__Problem description__:
Each record must be repeated exactly as it stands.

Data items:
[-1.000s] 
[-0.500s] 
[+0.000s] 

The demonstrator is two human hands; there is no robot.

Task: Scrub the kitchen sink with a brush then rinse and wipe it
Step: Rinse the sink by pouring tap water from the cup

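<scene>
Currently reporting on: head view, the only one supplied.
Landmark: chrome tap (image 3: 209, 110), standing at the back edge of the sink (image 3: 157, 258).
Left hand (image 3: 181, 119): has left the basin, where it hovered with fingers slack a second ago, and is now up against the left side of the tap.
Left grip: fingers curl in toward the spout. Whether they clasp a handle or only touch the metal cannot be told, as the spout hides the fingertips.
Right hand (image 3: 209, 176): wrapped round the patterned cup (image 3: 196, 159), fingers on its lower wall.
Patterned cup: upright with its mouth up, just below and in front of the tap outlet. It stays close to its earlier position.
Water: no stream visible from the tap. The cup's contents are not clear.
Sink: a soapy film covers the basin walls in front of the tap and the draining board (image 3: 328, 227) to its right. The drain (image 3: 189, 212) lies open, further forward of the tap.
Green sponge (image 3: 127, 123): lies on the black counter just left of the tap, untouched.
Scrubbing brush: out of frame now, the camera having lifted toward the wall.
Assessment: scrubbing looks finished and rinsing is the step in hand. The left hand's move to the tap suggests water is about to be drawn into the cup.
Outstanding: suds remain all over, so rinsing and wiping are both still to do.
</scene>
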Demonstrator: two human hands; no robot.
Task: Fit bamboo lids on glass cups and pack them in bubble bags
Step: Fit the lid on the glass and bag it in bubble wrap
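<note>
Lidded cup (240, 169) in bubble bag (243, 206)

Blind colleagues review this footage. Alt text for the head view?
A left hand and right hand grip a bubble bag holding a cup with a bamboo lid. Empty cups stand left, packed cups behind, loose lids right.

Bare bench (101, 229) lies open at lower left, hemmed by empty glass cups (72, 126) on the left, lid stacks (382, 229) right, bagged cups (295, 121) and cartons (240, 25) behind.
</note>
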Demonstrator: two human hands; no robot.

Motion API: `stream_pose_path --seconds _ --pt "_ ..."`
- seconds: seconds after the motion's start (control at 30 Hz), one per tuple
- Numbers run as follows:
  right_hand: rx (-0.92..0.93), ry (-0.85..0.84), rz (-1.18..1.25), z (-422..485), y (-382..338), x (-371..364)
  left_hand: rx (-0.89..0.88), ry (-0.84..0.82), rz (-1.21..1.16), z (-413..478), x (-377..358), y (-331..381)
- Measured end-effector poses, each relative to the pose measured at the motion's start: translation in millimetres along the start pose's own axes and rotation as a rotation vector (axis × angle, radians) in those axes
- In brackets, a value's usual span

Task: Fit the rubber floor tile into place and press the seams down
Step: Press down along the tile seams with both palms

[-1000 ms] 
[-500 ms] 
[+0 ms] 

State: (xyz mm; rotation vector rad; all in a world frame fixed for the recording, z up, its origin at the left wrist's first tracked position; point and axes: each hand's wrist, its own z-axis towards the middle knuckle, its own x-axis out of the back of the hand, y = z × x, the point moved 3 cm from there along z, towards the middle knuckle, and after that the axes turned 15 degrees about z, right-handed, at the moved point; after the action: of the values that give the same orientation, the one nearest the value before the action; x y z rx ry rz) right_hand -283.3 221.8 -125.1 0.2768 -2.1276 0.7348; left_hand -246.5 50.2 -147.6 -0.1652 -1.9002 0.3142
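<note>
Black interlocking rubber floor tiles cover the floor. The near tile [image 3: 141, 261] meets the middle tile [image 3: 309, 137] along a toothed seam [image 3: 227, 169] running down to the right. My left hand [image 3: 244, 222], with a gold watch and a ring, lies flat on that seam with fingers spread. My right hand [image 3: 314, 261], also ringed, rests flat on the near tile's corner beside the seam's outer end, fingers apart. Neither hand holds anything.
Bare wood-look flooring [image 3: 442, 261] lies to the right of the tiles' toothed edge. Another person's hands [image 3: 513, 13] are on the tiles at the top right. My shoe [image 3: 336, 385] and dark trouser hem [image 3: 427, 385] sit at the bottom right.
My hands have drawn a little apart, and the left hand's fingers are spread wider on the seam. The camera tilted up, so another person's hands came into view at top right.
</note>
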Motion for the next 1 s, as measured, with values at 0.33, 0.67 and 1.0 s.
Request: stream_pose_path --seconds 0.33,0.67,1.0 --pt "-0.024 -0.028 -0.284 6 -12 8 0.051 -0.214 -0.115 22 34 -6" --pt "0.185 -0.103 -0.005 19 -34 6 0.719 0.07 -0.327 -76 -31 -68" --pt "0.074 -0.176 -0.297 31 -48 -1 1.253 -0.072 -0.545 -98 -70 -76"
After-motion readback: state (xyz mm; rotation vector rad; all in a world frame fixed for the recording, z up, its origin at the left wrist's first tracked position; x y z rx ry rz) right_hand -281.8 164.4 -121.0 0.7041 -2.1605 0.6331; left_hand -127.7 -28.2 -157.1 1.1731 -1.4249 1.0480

__Response to the exercise__:
[-1.000s] 
[-0.500s] 
[+0.000s] 

The demonstrator is two human hands; there is no robot.

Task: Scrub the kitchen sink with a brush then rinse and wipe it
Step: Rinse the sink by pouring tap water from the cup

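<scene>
Currently reporting on: head view, the only one supplied.
Landmark: chrome tap (image 3: 209, 110), standing at the back edge of the sink (image 3: 157, 258).
Left hand (image 3: 181, 119): has left the basin, where it hovered with fingers slack a second ago, and is now up against the left side of the tap.
Left grip: fingers curl in toward the spout. Whether they clasp a handle or only touch the metal cannot be told, as the spout hides the fingertips.
Right hand (image 3: 209, 176): wrapped round the patterned cup (image 3: 196, 159), fingers on its lower wall.
Patterned cup: upright with its mouth up, just below and in front of the tap outlet. It stays close to its earlier position.
Water: no stream visible from the tap. The cup's contents are not clear.
Sink: a soapy film covers the basin walls in front of the tap and the draining board (image 3: 328, 227) to its right. The drain (image 3: 189, 212) lies open, further forward of the tap.
Green sponge (image 3: 127, 123): lies on the black counter just left of the tap, untouched.
Scrubbing brush: out of frame now, the camera having lifted toward the wall.
Assessment: scrubbing looks finished and rinsing is the step in hand. The left hand's move to the tap suggests water is about to be drawn into the cup.
Outstanding: suds remain all over, so rinsing and wiping are both still to do.
</scene>
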Demonstrator: two human hands; no robot.
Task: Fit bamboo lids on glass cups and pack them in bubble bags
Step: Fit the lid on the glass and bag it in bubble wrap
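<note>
Lidded cup (240, 169) in bubble bag (243, 206)

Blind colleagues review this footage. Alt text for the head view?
A left hand and right hand grip a bubble bag holding a cup with a bamboo lid. Empty cups stand left, packed cups behind, loose lids right.

Bare bench (101, 229) lies open at lower left, hemmed by empty glass cups (72, 126) on the left, lid stacks (382, 229) right, bagged cups (295, 121) and cartons (240, 25) behind.
</note>
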Demonstrator: two human hands; no robot.

Motion API: `stream_pose_path --seconds _ --pt "_ ..."`
- seconds: seconds after the motion's start (control at 30 Hz), one per tuple
- Numbers run as follows:
  right_hand: rx (-0.92..0.93), ry (-0.85..0.84), rz (-1.18..1.25), z (-422..485), y (-382..338), x (-371..364)
  left_hand: rx (-0.89..0.88), ry (-0.84..0.82), rz (-1.21..1.16), z (-413..478), x (-377..358), y (-331..381)
- Measured end-effector poses, each relative to the pose measured at the motion's start: translation in millimetres along the start pose's own axes and rotation as a rotation vector (axis × angle, radians) in those axes
- In brackets, a value's usual span

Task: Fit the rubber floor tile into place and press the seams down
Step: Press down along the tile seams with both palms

[-1000 ms] 
[-500 ms] 
[+0 ms] 

State: (xyz mm; rotation vector rad; all in a world frame fixed for the recording, z up, its origin at the left wrist's first tracked position; point and axes: each hand's wrist, its own z-axis towards the middle knuckle, its own x-axis out of the back of the hand, y = z × x, the point moved 3 cm from there along z, towards the middle knuckle, and after that the axes turned 15 degrees about z, right-handed, at the moved point; after the action: of the values that give the same orientation, the one nearest the value before the action; x y z rx ry rz) right_hand -283.3 221.8 -125.1 0.2768 -2.1276 0.7348; left_hand -246.5 50.2 -147.6 -0.1652 -1.9002 0.3142
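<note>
Black interlocking rubber floor tiles cover the floor. The near tile [image 3: 141, 261] meets the middle tile [image 3: 309, 137] along a toothed seam [image 3: 227, 169] running down to the right. My left hand [image 3: 244, 222], with a gold watch and a ring, lies flat on that seam with fingers spread. My right hand [image 3: 314, 261], also ringed, rests flat on the near tile's corner beside the seam's outer end, fingers apart. Neither hand holds anything.
Bare wood-look flooring [image 3: 442, 261] lies to the right of the tiles' toothed edge. Another person's hands [image 3: 513, 13] are on the tiles at the top right. My shoe [image 3: 336, 385] and dark trouser hem [image 3: 427, 385] sit at the bottom right.
My hands have drawn a little apart, and the left hand's fingers are spread wider on the seam. The camera tilted up, so another person's hands came into view at top right.
</note>
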Motion for the next 1 s, as measured, with values at 0.33, 0.67 and 1.0 s.
Request: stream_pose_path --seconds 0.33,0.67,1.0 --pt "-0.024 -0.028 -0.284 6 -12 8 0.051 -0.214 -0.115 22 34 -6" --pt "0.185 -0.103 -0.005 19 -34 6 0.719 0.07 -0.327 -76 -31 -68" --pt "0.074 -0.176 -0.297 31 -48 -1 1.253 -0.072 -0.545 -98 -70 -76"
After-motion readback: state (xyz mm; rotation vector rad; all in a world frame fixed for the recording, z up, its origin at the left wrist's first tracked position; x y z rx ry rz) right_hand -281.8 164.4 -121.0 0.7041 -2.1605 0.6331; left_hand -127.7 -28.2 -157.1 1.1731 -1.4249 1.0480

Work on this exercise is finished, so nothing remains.